Truce in Libya? Haftar and Serraj agree to elections
President Fayez al-Sarraj and General Khalifa Haftar, the leaders of Libya's two main warring factions, said they wanted to work together in separate statements released on Wednesday.
The two chiefs met for a "successful" two-hour meeting in Abu Dhabi on Tuesday - their first since January 2016.
A leaked agreement from the meeting - which has not yet been confirmed as signed - states that presidential and legislative elections will be held by March 2018 at the very latest. It also says the two parties agree to the UN-backed political agreement, signed in Skhirat in 2015.
The acting president of Libya's House of Representatives said that the meeting was a positive first step.
"Haftar has finally been convinced to work under a civilian organisation," said Abubakr Mustafa Buera.
"The United States said more than once that the army must accept the existence of civilian power."
Both parties' media statements said they wanted to work together to combat the country's economic problems, terrorism and de-escalate fighting in the country's south.

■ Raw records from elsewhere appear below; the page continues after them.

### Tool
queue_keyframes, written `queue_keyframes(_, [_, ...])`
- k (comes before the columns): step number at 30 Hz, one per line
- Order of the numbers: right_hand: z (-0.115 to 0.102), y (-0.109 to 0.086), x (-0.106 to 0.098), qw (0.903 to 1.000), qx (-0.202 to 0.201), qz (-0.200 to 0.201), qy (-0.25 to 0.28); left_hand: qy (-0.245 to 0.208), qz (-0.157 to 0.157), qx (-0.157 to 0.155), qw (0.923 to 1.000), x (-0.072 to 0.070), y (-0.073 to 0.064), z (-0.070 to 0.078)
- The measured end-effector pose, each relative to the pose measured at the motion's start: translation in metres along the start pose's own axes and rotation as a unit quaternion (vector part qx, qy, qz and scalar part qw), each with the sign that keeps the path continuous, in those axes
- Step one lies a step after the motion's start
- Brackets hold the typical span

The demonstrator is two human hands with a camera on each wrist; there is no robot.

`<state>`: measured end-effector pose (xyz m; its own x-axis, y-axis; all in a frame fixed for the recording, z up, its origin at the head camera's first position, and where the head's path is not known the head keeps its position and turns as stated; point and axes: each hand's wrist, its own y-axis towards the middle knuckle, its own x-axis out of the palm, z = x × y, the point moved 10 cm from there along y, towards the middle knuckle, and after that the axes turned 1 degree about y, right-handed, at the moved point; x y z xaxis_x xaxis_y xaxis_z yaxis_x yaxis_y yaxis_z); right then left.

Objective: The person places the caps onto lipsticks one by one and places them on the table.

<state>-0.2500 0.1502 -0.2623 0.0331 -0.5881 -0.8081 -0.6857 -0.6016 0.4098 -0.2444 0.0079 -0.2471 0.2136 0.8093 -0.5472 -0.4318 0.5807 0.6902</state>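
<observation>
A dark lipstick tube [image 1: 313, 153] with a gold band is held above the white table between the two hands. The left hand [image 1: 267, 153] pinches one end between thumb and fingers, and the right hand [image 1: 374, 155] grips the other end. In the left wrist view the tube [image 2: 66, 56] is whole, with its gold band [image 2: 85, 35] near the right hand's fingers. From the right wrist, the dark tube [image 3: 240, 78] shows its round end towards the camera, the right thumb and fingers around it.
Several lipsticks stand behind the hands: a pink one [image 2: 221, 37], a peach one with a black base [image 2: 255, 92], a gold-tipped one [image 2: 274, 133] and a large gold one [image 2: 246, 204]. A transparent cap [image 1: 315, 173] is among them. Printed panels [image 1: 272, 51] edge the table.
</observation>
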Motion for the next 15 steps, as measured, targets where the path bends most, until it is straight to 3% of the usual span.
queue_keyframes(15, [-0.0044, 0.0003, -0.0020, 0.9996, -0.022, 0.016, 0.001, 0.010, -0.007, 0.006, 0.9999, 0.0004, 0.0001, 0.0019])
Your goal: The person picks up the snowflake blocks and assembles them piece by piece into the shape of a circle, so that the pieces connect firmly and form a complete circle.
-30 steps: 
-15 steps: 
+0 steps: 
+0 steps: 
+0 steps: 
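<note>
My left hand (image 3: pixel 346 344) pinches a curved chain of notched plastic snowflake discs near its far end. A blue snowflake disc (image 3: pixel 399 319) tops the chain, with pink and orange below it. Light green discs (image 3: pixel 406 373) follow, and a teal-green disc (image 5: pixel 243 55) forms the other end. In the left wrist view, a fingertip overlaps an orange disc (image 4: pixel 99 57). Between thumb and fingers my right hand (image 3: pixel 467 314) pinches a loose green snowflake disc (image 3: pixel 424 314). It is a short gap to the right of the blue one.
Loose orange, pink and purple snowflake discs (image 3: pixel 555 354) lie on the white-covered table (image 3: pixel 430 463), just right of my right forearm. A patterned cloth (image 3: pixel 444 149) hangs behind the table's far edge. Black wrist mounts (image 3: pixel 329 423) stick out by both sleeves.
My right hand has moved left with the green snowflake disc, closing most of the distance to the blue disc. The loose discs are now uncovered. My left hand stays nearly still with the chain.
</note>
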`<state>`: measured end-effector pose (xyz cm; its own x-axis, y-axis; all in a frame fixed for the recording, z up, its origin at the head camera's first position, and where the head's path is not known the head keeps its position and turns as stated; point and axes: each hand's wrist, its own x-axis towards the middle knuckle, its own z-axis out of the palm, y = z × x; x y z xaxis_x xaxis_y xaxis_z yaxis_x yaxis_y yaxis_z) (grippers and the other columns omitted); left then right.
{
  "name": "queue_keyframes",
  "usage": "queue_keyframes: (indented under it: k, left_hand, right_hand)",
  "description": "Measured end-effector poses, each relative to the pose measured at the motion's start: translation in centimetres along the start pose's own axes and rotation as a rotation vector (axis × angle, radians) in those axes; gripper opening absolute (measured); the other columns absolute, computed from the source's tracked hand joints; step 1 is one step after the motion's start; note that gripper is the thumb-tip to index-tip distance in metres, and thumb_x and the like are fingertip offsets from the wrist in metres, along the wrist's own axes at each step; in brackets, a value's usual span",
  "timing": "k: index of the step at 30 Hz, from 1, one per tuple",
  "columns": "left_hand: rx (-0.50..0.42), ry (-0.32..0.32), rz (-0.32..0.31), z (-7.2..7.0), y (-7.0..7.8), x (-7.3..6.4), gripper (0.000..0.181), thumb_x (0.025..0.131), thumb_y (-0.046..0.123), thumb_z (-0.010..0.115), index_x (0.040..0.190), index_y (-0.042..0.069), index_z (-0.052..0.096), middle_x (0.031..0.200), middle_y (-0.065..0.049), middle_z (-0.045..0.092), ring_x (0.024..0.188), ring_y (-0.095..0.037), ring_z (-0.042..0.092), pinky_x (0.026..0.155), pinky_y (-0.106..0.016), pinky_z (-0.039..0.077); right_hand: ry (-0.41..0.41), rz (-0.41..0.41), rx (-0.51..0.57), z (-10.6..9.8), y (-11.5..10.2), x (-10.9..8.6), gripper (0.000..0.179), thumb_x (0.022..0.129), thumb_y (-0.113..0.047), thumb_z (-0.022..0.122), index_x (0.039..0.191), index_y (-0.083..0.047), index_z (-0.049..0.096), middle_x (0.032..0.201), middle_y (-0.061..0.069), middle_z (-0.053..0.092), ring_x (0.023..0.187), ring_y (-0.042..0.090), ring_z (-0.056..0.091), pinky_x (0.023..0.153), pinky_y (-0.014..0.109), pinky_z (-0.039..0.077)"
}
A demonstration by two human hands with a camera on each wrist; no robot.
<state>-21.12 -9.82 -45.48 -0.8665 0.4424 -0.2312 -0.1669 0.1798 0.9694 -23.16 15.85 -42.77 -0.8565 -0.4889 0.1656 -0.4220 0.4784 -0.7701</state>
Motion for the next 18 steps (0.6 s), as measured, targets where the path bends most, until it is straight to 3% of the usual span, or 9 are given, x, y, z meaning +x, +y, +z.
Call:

President Serraj of the UN-backed Government of National Accord said the plans laid out "a strategy... to form a unified Libyan army" under civil control.
Serraj had previously accused Haftar, the commander of the Libyan National Army (LNA) in east Libya, of aiming to establish a new military dictatorship.
Haftar said the two sides had agreed to allow "the military establishment... to fully play its role in the fight against terrorism".
Haftar's LNA has been engaged in a near two-year battle to rid east Libya of Islamist fighters - especially those fighting under the Islamic State group's banner.
|There can not be a military solution to the current crisis.|
The UAE made a public statement after the meeting, saying "there can not be a military solution to the current crisis".
General Haftar has received massive military and financial support from Russia and the UAE and has made regular trips to both Abu Dhabi and Moscow over the past year.
The UAE has even provided General Haftar with war planes and mercenary pilots, some of which have been used to attack the GNA's forces at al-Sabha airbase in southern Libya.
President Serraj has lobbied in the past to establish a military council, headed by Haftar and presided over by a civilian government, which can help counter the GNA's current inability to maintain security.
General Haftar previously said that he wanted to 'liberate' Libya's capital, Tripoli, from the GNA and the "gangs" that control the streets using military power.
Haftar refused to meet with Serraj in Cairo in February and on other occasions in Moscow and elsewhere - leading to speculation that he was after total power.Explaining at the time why he had refused a meeting, Haftar said they could discuss democracy and elections "once we have defeated the extremists... but not now."